======== Dataset excerpt ========

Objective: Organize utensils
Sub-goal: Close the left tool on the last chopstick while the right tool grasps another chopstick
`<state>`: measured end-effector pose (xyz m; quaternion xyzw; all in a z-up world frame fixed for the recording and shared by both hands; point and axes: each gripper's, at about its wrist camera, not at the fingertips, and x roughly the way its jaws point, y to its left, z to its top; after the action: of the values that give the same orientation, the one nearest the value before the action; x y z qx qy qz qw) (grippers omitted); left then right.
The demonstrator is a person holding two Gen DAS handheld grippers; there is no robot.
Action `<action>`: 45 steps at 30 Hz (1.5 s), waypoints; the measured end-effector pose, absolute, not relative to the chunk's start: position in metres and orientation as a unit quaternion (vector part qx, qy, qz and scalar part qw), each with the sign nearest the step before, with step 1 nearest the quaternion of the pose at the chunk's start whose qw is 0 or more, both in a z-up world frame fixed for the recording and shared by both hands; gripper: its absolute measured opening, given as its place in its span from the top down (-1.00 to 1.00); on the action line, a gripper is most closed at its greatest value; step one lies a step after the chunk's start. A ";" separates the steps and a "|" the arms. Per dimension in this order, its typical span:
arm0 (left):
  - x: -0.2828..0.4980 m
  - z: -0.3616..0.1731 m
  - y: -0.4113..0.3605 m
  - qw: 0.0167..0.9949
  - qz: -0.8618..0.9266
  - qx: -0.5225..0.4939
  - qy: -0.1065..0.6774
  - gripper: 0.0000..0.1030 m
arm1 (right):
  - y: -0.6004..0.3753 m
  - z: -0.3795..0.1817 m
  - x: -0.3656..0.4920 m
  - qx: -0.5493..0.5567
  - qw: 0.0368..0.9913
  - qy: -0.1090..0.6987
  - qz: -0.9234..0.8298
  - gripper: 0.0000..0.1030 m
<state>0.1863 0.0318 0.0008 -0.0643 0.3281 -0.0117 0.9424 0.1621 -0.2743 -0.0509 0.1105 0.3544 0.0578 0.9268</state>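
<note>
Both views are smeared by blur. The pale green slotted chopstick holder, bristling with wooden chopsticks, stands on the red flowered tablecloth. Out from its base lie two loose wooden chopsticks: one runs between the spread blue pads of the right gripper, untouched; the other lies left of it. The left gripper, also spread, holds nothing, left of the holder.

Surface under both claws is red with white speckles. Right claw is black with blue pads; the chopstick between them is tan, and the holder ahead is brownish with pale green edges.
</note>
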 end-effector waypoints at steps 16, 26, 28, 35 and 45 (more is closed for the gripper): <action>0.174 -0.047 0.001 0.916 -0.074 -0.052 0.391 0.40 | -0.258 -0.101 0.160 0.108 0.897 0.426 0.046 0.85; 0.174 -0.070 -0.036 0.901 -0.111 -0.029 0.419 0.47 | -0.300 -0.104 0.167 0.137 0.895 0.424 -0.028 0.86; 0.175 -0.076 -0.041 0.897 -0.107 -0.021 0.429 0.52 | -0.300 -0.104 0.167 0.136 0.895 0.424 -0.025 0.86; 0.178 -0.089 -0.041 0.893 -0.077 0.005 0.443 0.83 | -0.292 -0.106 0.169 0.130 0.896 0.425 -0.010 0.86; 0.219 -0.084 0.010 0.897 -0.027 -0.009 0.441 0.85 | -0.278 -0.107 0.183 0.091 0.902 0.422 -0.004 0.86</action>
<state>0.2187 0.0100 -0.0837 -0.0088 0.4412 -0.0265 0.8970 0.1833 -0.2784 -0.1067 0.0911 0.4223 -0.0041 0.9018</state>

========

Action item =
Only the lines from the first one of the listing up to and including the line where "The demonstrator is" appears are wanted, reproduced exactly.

Solution for this task =
Objective: Organize utensils
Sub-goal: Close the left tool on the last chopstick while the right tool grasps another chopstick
`<state>`: measured end-effector pose (xyz m; quaternion xyzw; all in a z-up world frame fixed for the recording and shared by both hands; point and axes: each gripper's, at about its wrist camera, not at the fingertips, and x roughly the way its jaws point, y to its left, z to its top; after the action: of the values that give the same orientation, the one nearest the value before the action; x y z qx qy qz qw) (grippers omitted); left then right.
The demonstrator is a person holding two Gen DAS handheld grippers; there is no robot.

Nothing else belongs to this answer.